WHAT YOU WILL DO :: The pictures in the listing below are to be skipped, while the lines between the line holding "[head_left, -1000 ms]" and the line holding "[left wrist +", inclusive, are to be output exactly.

PROVIDED MATERIAL ::

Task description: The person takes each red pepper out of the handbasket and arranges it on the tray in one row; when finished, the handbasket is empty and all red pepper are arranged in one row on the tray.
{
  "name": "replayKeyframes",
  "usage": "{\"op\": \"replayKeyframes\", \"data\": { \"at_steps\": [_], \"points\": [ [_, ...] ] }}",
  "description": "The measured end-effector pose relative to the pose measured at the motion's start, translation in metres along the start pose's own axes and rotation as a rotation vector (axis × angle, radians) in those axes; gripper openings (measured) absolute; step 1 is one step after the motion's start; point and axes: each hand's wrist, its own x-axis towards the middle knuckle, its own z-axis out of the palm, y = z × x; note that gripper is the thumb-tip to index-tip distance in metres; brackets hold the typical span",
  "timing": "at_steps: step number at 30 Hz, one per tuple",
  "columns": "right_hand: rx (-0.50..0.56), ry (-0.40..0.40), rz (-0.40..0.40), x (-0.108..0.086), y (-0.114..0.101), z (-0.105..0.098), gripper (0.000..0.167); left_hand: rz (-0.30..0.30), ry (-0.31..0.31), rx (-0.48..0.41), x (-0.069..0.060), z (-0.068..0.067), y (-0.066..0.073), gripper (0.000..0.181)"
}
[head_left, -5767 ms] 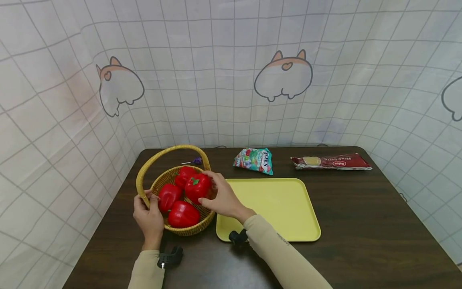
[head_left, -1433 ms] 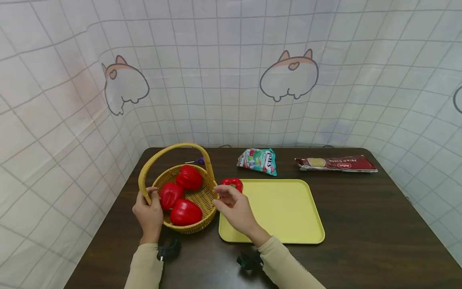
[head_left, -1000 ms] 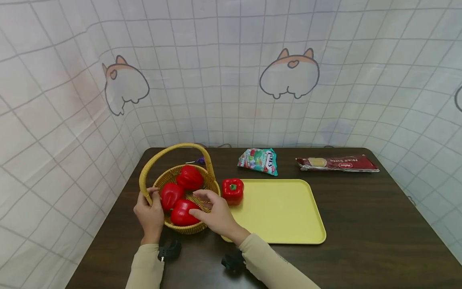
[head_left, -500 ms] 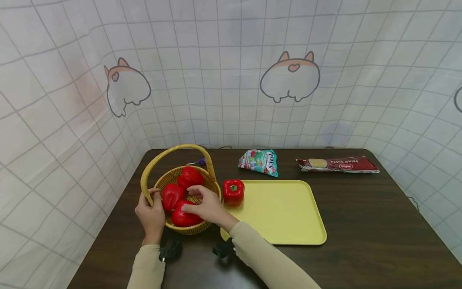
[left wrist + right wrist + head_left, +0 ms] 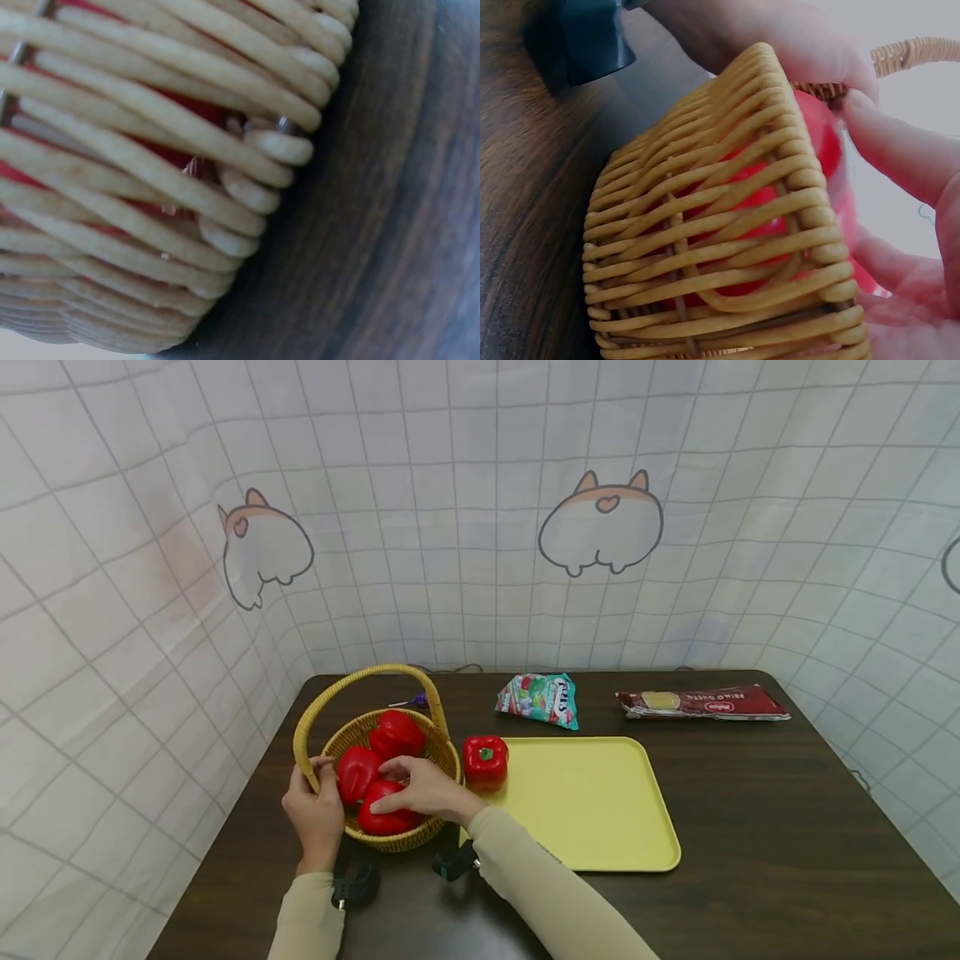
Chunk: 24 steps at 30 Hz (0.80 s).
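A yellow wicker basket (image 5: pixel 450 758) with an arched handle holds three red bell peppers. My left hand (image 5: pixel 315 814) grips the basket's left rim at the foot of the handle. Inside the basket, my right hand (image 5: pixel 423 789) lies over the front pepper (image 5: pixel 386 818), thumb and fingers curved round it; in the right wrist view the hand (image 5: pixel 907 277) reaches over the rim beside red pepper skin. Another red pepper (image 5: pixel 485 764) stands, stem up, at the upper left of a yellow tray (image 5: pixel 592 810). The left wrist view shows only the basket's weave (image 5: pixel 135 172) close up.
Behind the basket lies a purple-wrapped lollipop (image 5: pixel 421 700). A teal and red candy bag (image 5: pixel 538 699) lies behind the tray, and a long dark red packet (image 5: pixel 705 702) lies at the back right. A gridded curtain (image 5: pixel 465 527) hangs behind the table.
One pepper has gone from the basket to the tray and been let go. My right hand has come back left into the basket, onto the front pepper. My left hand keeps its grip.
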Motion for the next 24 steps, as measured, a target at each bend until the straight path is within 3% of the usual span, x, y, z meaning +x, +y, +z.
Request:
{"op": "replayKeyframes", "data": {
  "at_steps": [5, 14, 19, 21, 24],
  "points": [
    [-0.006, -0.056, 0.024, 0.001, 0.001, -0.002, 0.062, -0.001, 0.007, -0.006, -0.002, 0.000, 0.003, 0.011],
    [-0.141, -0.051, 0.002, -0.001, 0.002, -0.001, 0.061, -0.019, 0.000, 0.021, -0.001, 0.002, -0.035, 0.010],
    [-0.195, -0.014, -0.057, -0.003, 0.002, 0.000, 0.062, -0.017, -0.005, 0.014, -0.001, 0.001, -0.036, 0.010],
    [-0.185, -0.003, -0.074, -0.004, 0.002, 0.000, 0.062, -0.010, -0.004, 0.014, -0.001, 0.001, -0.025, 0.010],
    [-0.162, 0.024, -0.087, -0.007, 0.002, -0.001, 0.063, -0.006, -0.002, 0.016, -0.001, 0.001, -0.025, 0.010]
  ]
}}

EXERCISE OUTPUT ::
[head_left, -1000 ms] 
[head_left, -500 ms] 
[left wrist + right wrist + head_left, +0 ms] 

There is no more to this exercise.